Senin, 31 Januari 2011

Bisakah Power Thresher Bantuan pemerintah Mengurangi Losis gabah ?



Berdasarkan perhitungan statistic  bahwa di Kabupaten Sumedang  11,3 % produksi padi hilang   pada saat  panen dan pasca panen. Seandainya dalam luasan 1 ha menghasilkan 6 ton gabah kering giling maka menurut  statistic 678 kg setiap ha hilang.   Ketika petani panen. Dari mulai motong  menggunakan arit biasa dengan hentakan yang cukup kuat terdapat bulir yang jatuh, setelah dipotong disimpan dipetakan tanpa alas itu juga ada yang jatuh.  Setelah beres motong kemudian diangkut ke tempat perontokan gabah dalam pengangkutan itu ada hentakan hentakan  dan disitu juga ada gabah yang jatuh, pada saat merontokan dibanting banting dengan menggunakan landasan kayu dan bambu. Pada saat dibanting kehilangannya tergantung luas hamparan alas yang digunakan kalau hamparannya luas sedikit yang  hilang  tapi kalau  alas yang digunakan sempit  pasti banyak yang  hilang.  Kita coba hitung untuk kecamatan situraja  luas sawah disituraja 1458 ha

Tabel 1.  Luas dan Frekuensi Tanam Lahan Sawah di Kecamatan Situraja



No

Kecamatan Situraja

Luas Baku Lahan (Ha)
Frekuensi Tanam / Tahun
1X
2X
3X
Jumlah


1458
34
1261
163



Luas tanam/tahun
34
2522
489
3045

1458 ha dengan frekuensi tanam yang berbeda  tergantung kondisi air.  Maka luas tanam per tahun 3045 ha.  Kehilangan hasil per tahun  untuk kecamatan Situraja sebesar 3045 x 678 = 2064,51 ton.
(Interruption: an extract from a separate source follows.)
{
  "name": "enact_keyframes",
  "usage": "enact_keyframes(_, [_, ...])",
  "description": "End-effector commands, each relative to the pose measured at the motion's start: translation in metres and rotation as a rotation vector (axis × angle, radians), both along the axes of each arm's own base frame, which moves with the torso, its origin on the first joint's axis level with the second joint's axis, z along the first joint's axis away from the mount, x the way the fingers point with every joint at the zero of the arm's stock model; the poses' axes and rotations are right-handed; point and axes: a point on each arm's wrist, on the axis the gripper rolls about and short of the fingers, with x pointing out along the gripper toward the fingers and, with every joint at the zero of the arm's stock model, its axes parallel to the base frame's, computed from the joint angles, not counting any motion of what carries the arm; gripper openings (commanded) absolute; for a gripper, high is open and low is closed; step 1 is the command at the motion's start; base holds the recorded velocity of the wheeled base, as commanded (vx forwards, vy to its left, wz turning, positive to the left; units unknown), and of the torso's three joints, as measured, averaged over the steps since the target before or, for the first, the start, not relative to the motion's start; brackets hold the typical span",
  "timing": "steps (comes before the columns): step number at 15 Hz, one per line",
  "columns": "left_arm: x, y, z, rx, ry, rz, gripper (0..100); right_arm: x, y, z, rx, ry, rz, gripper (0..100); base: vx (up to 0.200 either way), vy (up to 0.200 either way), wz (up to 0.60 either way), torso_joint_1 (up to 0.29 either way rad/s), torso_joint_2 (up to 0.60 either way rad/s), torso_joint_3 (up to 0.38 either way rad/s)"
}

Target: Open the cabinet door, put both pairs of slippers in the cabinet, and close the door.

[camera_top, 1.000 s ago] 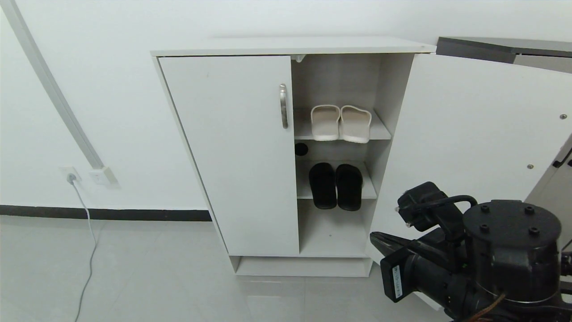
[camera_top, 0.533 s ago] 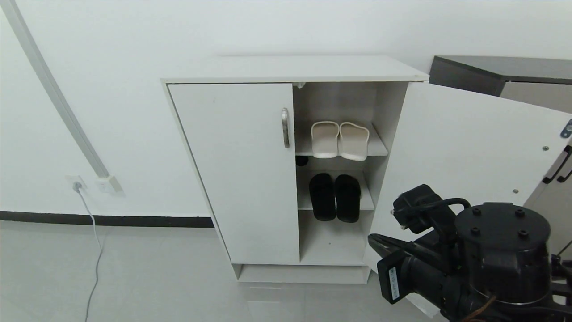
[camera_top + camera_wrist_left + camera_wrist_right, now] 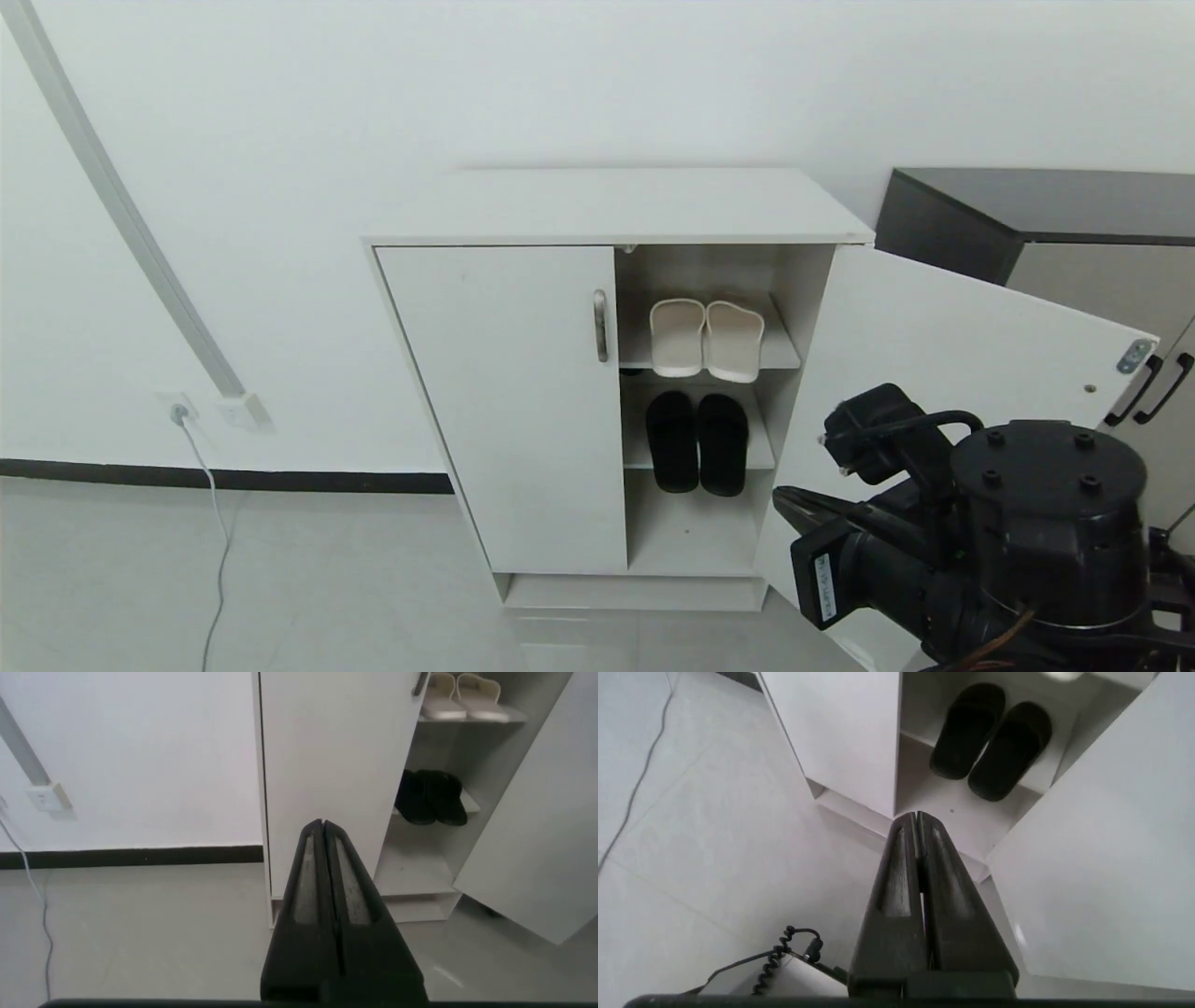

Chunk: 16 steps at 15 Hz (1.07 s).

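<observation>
Ok, both pairs sit in the cabinet (image 3: 616,201): white slippers (image 3: 707,338) on the upper shelf, black slippers (image 3: 697,441) on the shelf at 6 o'clock from them. Right door (image 3: 934,373) stands wide open toward 3 o'clock and left door (image 3: 504,401) is shut. Head view gives me the cabinet top and a dark cabinet (image 3: 1027,201) at 3 o'clock. My right arm at 5 o'clock covers the open door's lower corner. Left wrist view has the left gripper (image 3: 322,826) with fingers pressed together, well apart from the cabinet. Right wrist view has the right gripper (image 3: 917,817) likewise pressed together, over the floor before the black pair. Wall socket (image 3: 177,409) sits at 9 o'clock.
</observation>
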Motion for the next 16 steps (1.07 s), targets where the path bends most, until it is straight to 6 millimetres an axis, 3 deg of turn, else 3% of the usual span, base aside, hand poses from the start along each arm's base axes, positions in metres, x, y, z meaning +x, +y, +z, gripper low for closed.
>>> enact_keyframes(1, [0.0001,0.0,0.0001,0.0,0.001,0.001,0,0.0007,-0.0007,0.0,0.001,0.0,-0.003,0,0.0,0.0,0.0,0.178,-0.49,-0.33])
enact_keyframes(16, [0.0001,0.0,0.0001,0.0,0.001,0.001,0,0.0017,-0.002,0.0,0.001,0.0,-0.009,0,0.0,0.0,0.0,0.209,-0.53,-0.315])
Bila dihitung dengan uang dengan harga satuan Rp 400.000/kwt, maka jumlah nilai kehilangan hasil per tahun = Rp 8.258.040.000,- ( delapan milyar duratus limapuluh delapan juta, empat puluh ribu rupiah
Dalam  upaya menurunkan  angka kehilangan hasil pemerintah memberikan bantuan kepada beberapa kelompok tani berupa alat perontok gabah power  thresher.
Salah satu kelompok tani yang mendapatkan bantuan power thresher adalah kelompok tani Leuwi Tunggul di wilayah Desa Ranjeng yang di ketuai oleh H Karya  dengan alamat domosili dusun Bakan asem 



Tentu saja bantuan tersebut hanya merupakan stimulan  karena dengan bantuan alat yang hanya satu untuk satu kecamatan ini tidak mungkin  dapat manuntaskan masalah kehilangan hasil. Jangankan untuk satu kecamatan , untuk satu desa ,atau sekalipun untuk satu kelompok tani belum tentu mampu menyelesaikan masalah kehilangan hasil secara tuntas. 
Operator khusus  dilatih sehingga menjadi trampil  dan mampu menyelesaikan pekerjaan sesuai dengan kapasitas mesin, ini juga belum tentu tuntas. Sangat berbeda dengan keberadaan traktor . pemilik sawah yang menggunakan jasa traktor masih bisa bersabar menunggu giliran sehingga sawahnya dapat diolah. Tapi apakah akan sama petani yang menggunakan jasa thresher sanggup menunggu giliran untuk kebagian panen ? sedangkan petani di desa kebanyakan petani yang kecil yang ditunggu dengan berbagai kebutuhan mendesak  butuh untuk makan, butuh untuk biaya anak sekolah  dan biaya lain  yang setiap hari harus dipenuhi .
Selain itu, apakah bisa merobah kebiasaan petani?.  Ketika  seorang  petani panen padi di  lahan  sawahnya, yang melakukan panen adalah orang yang   dulu melakukan tanam/tandur. 
Dalam luasan 100 tumbak saja yang melakukan panen sekitar 4 orang.  Mereka biasanya membawa perlengkapan masing masing yang berupa amparan dan perontok banting. Dari ke empat orang tersebut  menyabit masing masing, mengangkut masing masing  dan merontokan masing masing  dalam waktu yang hampir bersamaan.  Kemudian setelah menjadi gabah  hasilnya dari masing masing pemanen  diukur dengan takaran yang telah ditentukan  dan jumlahnya menentukan  berapa banyak bagian yang diterima  oleh sipemanen.  Aturan yang berlaku di lapangan  adalah setiap 10 takaran hasil panen 1 takaran diberikan kepada si pemanen. Banyaknya bagian yang diterima  oleh masingmasing pemanen, tergantung  kecepatan dan keterampilan pemanen itu sendiri, jadi satu sama lain tidak akan sama pendapatannya.